■ **Stored data**:
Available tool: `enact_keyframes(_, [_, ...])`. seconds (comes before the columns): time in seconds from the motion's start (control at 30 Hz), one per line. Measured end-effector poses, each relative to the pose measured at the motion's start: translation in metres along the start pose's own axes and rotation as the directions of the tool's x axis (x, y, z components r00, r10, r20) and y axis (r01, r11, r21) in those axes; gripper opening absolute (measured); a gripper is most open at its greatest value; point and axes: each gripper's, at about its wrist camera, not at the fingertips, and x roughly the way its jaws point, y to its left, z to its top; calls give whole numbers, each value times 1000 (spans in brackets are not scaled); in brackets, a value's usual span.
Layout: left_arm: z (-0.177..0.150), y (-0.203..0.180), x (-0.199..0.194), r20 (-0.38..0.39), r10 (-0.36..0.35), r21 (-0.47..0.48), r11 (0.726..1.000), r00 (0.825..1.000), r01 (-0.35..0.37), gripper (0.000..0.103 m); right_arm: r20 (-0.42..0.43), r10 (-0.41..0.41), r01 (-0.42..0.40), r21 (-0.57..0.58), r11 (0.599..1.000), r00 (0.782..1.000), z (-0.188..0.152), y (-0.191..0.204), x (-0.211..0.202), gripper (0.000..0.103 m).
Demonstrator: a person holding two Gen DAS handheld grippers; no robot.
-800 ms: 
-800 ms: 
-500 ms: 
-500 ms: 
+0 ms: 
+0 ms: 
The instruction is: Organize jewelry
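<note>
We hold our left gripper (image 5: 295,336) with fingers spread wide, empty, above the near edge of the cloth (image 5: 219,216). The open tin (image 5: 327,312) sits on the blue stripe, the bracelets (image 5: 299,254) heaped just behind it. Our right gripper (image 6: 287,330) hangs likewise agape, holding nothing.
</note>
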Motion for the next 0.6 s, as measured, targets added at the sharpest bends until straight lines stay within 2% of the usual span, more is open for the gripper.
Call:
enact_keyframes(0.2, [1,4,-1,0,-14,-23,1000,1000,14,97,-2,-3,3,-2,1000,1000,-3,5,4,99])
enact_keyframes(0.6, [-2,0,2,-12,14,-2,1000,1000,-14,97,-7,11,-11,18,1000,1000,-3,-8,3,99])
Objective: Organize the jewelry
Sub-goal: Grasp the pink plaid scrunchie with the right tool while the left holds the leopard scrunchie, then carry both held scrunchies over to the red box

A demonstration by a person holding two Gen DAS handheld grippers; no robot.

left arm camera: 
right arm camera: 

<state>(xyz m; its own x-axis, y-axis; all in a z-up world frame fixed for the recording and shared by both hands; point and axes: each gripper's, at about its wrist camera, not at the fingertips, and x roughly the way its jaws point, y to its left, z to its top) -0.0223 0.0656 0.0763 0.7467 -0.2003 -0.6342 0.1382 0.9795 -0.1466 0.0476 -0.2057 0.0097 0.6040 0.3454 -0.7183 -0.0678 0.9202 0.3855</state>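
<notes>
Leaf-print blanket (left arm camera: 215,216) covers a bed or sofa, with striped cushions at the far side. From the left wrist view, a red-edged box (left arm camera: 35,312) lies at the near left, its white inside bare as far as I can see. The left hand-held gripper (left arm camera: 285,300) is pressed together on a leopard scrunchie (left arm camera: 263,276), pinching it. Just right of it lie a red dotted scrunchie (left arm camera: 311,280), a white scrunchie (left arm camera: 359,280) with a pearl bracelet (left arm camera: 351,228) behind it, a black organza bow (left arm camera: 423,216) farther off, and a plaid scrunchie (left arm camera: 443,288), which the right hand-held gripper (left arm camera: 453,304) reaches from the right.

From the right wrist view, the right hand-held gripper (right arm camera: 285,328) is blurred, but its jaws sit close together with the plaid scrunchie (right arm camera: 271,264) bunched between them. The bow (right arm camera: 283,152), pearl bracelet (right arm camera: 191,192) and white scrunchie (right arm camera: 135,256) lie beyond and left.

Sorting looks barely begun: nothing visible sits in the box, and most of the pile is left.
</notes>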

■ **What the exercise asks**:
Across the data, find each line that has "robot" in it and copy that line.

■ **Solution for this exercise**:
Demonstrator: a person holding two Gen DAS handheld grippers; no robot.
A demonstration by a person holding two Gen DAS handheld grippers; no robot.

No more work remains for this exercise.